EXERCISE DETAILS =>
How many lines in the material below contain the string "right"? Answer with the number alone.

RECORDED DATA =>
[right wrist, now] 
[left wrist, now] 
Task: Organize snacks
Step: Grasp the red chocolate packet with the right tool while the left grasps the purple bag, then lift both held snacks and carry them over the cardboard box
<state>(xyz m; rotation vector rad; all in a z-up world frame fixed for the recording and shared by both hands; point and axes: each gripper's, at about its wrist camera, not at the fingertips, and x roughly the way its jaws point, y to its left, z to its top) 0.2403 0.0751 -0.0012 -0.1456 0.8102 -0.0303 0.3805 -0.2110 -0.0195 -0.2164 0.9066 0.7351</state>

ANSWER SECTION =>
2